Problem to work on
Your answer should consist of the lines in the following data that contain "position".

Source data

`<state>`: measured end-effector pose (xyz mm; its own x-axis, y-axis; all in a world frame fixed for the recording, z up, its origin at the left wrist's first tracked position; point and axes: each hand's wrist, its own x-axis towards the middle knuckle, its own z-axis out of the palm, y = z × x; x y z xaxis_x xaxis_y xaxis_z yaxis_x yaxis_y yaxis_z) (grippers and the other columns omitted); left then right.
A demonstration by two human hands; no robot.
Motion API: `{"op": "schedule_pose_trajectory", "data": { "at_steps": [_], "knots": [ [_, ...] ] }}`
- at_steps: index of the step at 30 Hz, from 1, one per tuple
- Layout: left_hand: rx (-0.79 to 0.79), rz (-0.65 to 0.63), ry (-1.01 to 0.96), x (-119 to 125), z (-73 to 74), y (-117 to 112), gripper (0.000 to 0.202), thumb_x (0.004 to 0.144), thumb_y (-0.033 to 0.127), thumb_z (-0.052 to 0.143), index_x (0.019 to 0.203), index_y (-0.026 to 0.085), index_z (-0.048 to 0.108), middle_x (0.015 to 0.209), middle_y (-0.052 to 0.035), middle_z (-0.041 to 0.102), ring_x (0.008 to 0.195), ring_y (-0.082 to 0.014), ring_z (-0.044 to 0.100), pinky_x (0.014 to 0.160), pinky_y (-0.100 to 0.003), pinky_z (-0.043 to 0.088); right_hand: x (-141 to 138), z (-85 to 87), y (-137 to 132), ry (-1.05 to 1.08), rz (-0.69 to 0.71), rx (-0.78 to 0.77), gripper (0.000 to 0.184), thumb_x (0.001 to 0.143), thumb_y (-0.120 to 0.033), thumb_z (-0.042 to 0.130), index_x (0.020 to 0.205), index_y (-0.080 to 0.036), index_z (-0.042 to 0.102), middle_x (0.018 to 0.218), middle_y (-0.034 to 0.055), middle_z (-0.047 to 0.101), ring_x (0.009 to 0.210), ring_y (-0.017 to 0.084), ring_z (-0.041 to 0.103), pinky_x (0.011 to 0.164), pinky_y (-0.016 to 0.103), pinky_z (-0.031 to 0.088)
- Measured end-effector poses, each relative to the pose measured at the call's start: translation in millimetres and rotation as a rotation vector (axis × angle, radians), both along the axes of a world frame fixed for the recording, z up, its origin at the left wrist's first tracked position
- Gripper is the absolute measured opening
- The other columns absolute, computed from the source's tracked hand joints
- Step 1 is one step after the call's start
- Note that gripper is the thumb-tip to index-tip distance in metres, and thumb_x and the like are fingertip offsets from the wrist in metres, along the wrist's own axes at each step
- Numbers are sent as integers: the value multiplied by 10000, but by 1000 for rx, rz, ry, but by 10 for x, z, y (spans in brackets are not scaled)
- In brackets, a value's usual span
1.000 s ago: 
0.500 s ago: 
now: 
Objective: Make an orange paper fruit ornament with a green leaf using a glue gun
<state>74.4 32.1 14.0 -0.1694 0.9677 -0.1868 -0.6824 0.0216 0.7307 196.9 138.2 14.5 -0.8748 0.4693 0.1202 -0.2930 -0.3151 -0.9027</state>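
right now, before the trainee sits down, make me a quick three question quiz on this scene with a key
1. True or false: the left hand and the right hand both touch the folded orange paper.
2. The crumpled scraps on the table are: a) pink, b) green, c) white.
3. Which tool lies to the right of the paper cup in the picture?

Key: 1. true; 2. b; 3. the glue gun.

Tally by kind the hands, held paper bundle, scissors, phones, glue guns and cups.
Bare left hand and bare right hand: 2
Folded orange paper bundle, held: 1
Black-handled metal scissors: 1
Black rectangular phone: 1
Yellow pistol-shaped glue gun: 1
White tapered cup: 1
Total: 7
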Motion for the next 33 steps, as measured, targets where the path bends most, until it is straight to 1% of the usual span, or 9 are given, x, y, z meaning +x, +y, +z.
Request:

Response to the exercise
`<state>`: measured end-effector pose (xyz mm; its own x-axis, y-axis; all in a world frame fixed for the recording, z up, its origin at the left wrist's first tracked position; point and axes: each hand's wrist, its own x-axis towards the middle knuckle, its own z-axis out of the palm, y = z × x; x y z xaxis_x xaxis_y xaxis_z yaxis_x yaxis_y yaxis_z) (grippers and the other columns omitted); left then right.
- Measured end-effector poses, each relative to the pose measured at the call's start: translation in millimetres and rotation as a rotation vector (axis × angle, radians), both along the axes of a world frame fixed for the recording, z up, its origin at the left wrist's first tracked position

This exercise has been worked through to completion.